United States Securities and Exchange Commission
Division of Corporation Finance
100 F Street, N.E.
Washington, DC 20549

Attention:
     Rahul Patel, Attorney-Advisor
     Erin E Martin, Senior Counsel
     Shannon Sobotka, Staff Accountant
     Kevin Woody Accountant Branch Chief

Re: Lemont Inc
     Amendment of Offering Statement on Form 1-A
     Filed June 2, 2015
     File No. 024-10437

The follow contents are in response to SEC comments for our offering statement and amendments:

General

1.We note that you have only provided the changed pages of your Offering Statement in your amendment. Please ensure that all future amendments to your Form 1-A comply with the complete requirements of the form, as opposed to providing changed pages only.

Yes!

2.We note your response to comment 2. Please clarify your statement that "Lemont Inc is a participant, and the Corporation will keep only one participant in the future." Please also explain whether you meet the definition of a commodity pool and whether your shareholders may be considered participants of a commodity pool. We note that you have amended your Offering Statement to state that the securities will be sold directly to groups and individuals by Wanjun Xie. We also note that you have claimed an exemption from registration as a commodity pool operator pursuant to CFA Regulation 4.13(a)(2), which requires that none of the pools operated has more than 15 participants at a time. Please tell us how you intend to limit the number of participants and maintain this exemption.

We confirmed directly this matter with National Futures Association. Any more than 10% shareholder of a public company is a participant in a commodity pool operation.

We won't add any other participants in our commodity pool operation, exception Lemont Inc. We will keep less than 15 participants in our commodity pool operation.

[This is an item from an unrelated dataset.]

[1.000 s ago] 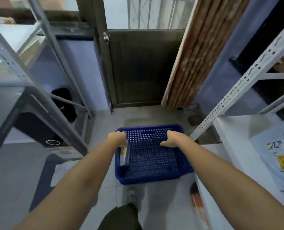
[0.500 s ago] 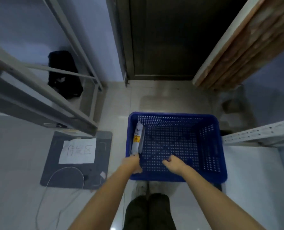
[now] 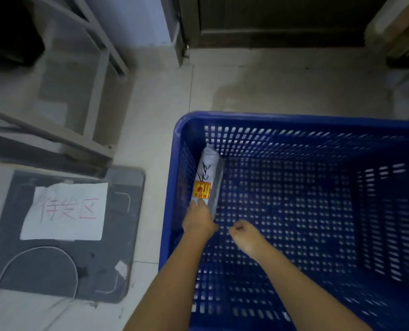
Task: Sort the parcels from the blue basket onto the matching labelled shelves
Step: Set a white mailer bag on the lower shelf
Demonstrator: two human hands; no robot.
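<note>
One parcel (image 3: 207, 174) lay inside the blue basket (image 3: 294, 119), pressed up against the basket's left wall. It was a slim white bag, and its long axis ran from near to far, almost parallel to that wall. Its rounded far end pointed toward the basket's far left corner, leaning a little to the right, while its near end pointed back toward the person. Black scrawled marks showed on its upper face, and a yellow and red sticker (image 3: 200, 189) sat closer to the near end. It appeared to stand on its edge against the wall rather than lie flat, though blur made this hard to confirm.

Both bare arms reached down into the basket from the near side. The left hand (image 3: 198, 217) was at the parcel's near end, with its fingers laid on the white wrapping just below the sticker; whether they had closed round the parcel or only touched it could not be told. The right hand (image 3: 243, 231) hung just beside the left one, above the perforated basket floor, its fingers curled into a loose fist that held nothing.

The basket stood on a pale tiled floor (image 3: 270, 87). To its left lay a dark mat (image 3: 117, 235) bearing a white paper sign (image 3: 65, 212) with red handwritten characters, and a thin white cable (image 3: 38, 250) looped across the mat's near part. Grey metal shelving (image 3: 98, 75) stood at the far left, and a dark door (image 3: 282, 20) closed the far side.
</note>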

Part I - Notification, page 2

Item 5. Unregistered Securities Issued or Sold Within One Year, page 3

3.We note your response to comment 4 and reissue. Specifically, we note that you have cited New York state law rather than an exemption under the federal securities laws. With regard to your sale of securities to Lansdale Inc and Jie Du pursuant to the signed subscription agreement included as Exhibit 1.1 in your prior amendment, and with regard to the 200 shares issued to Lansdale Inc on September 20, 2014, please revise to disclose the federal securities law exemption from registration that is claimed and state briefly the facts relied upon to make the exemption available or advise. Refer to Item 5(c) of Part I of Form 1-A.

(1). Lansdale Inc agreed to withdraw the Subscription Letter, and then the Exhibit 1.1 has been removed.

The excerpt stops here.